Let’s look at each of these.
- The conservative nominee wish list: Yes, it’s disappointing that Bush didn’t nominate someone like Michael McConnell, but that’s not so surprising in the history of SCOTUS nominees. As Kevin Martin points out, Justice Thomas wasn’t particularly high on conservatives’ lists, either, at the time of his nomination. And someone on a conservative’s wish list is likely to draw more fire during the confirmation process (see below).
- The confirmation process: I was among those who thought that it was a shame not to defend conservative jurisprudence during the confirmation hearings. It would bring the debate before the public and start an important dialog, I thought. Now I’m not so sure. For that kind of thing to work, you have to have 1) a public that pays attention to nominations and 2) a Congress that puts ideas over ideology. We have neither. The few members of the public who do watch the nominations are already engaged in the dialog about jurisprudence, and odds are they’ve already taken sides. And the Senators sure aren’t going to discuss serious judicial philosophy; in Roberts’ hearings the biggest area of disagreement apparently was over his heart-head volume ratio. So assuming the candidate is one we’d want to be nominated anyway, I see no great advantage to a public fight over her nomination.

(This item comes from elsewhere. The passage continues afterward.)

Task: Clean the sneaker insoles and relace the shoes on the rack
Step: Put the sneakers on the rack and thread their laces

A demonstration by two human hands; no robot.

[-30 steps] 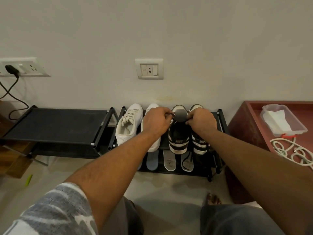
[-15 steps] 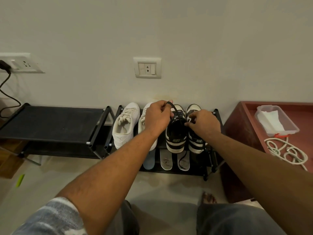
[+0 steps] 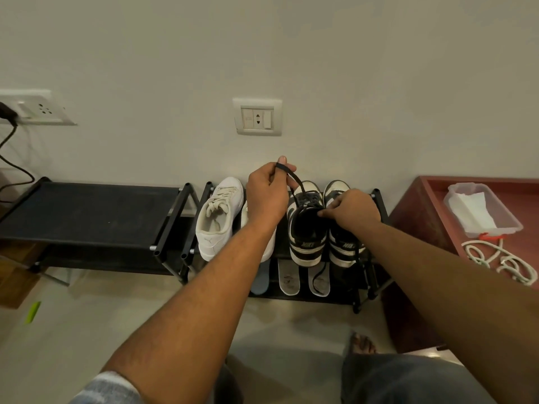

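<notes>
Left hand (image 3: pixel 267 193) pinched black lace (image 3: pixel 294 182) pulled up from black-white sneaker (image 3: pixel 306 228) on rack (image 3: pixel 376 205); right hand (image 3: pixel 353 209) gripped lace at collar. Insoles (image 3: pixel 288 278) lay below. Relacing seemed midway.

Both my arms reach out ahead, each hand pinching the black lace (image 3: pixel 294 177).

My left hand (image 3: pixel 267 193) is the higher of the two, its back toward me and fingers curled, with the black lace looped over one raised fingertip. My right hand (image 3: pixel 354 209) sits lower and to the right, back of the hand up, thumb and forefinger closed on the lace's lower run. Both forearms are bare and nearly straight, converging from the bottom corners. A grey patterned sleeve (image 3: pixel 108 389) shows at my left upper arm.
</notes>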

- Miers’ jurisprudence along with Miers the person: Here’s where we need more information, information that should come out in the next few weeks. I suspect that Miers may not be the most brilliant jurist, but I’m not convinced that’s a demerit. After all, the most sophisticated analyses often are used to bend the meaning of the law to fit the needs of the moment and the desires of the judge. That’s not what we’re looking for. And I’m not terribly concerned that Miers will turn out to be another Souter, i.e. turning to the left after joining the bench. For good or bad, someone like Souter just wouldn’t have been so loyal to Bush over so many years–if nothing else, we know she’s tenacious.
- Bush the person: This argument gives me the most pause, because President Bush just doesn’t deserve unquestioning trust, though he does have the prerogative to nominate justices.
So let’s wait and see. Let’s hear what Miers has to say during the confirmation hearings. Until then, can’t we give her the benefit of the doubt?